Based on what people were saying about him afterward, you would have thought Mason Rudolph was one of those inside linebackers trying to cover tight ends in the Steelers 24-16 victory over the Eagles at Philadelphia’s Lincoln Financial Field on Thursday evening.
It was the second preseason game for Pittsburgh, the second start for Rudolph and the second time in which he failed to lead the offense to a single score before exiting.
On the other hand, Dwayne Haskins was the featured act for the second straight week. And while featured acts usually go on before the headliners in the world of show business, in the case of Haskins, he was able to steal the spotlight yet again by completing 16 of 22 passes for 161 yards and a 22-yard touchdown strike to receiver Anthony Johnson, while helping lead the Steelers to a come-from-behind victory over the second Thursday in a row.
I thought Haskins did a good job of stepping up in the pocket before unleashing that touchdown pass. But I also thought Rudolph faced more consistent pressure behind a line made up of folks such as Joe Haeg, Kendrick Green and Chukwuma Okorafor.
To echo head coach Mike Tomlin’s post-game sentiments: Haskins did a good job reading through his progressions—in my opinion, he appeared to be better in that regard than Rudolph. To reiterate, however, Rudolph didn’t have the same kind of time to read through his progressions.
Haskins looked more poised and comfortable. But maybe that’s because he was afforded better protection behind a line that included guard Kevin Dotson and tackle Dan Moore, a rookie fourth-round pick who arrived in town with much less hype than Dotson did a year ago after being picked in the same round but who is starting to grow on more folks with each passing day.
As I watched the game, I kept trying to find ways to finally write off Rudolph, who completed eight of nine passes for 77 yards, but I just couldn’t honestly do that.
I think both quarterbacks improved from their play a week earlier. While Haskins posted a quarterback rating of 108.3—a huge step up from his 70.7 mark in the Hall of Fame Game—Rudolph’s rating of 102.3 was nearly six points higher than his very respectable 96.5 score in the preseason lid-lifter in Canton.
Rudolph faced the more dangerous Eagles’ defenders, but he also had better weapons to work with than did Haskins, who did his damage against future social media influencers. while playing with future Barstool podcasters.
You can argue about these two young quarterbacks until you’re blue in the face.
Who do I think deserves the job as the Steelers’ backup quarterback? I don’t think it’s a matter of deserving. I think it’s a matter of what plans Pittsburgh has for both. If you’re talking about someone who can perhaps fill the role of a backup quarterback better, I’d probably lean toward keeping Rudolph in that spot in 2021. Rudolph has been here for four years. While he might be learning the same new offensive system that Haskins is, he’s not learning a new culture, a new city, new teammates, etc. I would be more than comfortable with Rudolph stepping into a game or starting one and doing enough to win it. That’s really what a backup quarterback is meant to do in an ideal world.
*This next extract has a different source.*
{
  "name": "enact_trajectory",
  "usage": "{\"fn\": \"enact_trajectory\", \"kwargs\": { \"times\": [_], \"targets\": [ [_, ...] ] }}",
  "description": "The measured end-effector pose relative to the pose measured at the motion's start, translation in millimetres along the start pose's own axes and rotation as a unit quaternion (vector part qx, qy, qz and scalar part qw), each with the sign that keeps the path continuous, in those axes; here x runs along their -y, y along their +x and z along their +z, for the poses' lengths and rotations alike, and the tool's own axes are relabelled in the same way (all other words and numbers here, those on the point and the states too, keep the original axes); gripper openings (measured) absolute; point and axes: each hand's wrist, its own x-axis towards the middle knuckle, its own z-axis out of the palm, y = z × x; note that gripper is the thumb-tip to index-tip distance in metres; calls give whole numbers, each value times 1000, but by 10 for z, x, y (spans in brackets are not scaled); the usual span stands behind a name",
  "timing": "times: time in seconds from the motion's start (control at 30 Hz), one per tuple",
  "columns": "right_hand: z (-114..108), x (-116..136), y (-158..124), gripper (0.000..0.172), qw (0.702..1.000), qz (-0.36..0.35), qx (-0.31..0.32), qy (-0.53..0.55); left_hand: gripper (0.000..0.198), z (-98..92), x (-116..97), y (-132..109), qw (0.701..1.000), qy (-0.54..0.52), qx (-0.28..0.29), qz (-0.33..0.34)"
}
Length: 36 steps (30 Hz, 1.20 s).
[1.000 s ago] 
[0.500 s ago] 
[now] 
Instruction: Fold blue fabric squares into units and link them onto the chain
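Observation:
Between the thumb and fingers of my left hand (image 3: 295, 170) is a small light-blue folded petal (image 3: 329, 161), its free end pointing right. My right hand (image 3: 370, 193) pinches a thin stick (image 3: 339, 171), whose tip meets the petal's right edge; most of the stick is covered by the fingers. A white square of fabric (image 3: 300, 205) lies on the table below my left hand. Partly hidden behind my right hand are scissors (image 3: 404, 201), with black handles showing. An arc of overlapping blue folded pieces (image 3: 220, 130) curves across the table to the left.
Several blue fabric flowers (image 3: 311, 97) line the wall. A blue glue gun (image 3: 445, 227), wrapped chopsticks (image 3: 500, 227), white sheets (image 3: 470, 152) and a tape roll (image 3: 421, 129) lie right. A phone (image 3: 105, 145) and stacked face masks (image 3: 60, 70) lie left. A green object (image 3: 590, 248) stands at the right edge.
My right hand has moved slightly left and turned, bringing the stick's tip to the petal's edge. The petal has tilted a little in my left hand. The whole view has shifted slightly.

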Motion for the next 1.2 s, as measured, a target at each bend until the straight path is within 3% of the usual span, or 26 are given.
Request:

Now, if you’re talking about someone who would have to step in for Roethlisberger following another long-term injury (Heaven forbid), I think Haskins could give the Steelers a better chance to win over the course of a season. As a former first-round pick, Haskins is clearly the more gifted of the two backup passers. He’s got more tools in his tool belt than Rudolph, if you will. Of the two, Haskins passes the eye test in terms of what most teams are looking for in a starting NFL quarterback.
So why shouldn’t Haskins be promoted to the backup quarterback spot? I don’t know. It’s still early, for one thing. For another thing, I’m just trying to be diplomatic.
It’s my way of saying that I like both of these guys. I’m super excited about Haskins and the potential for him to be the heir apparent, but I also think there’s still an opportunity for Rudolph to grow into a good-to-better NFL quarterback.
I think both Mason Rudolph and Dwayne Haskins have handled themselves well through the first two preseason games.
Is there really much to argue about at this point?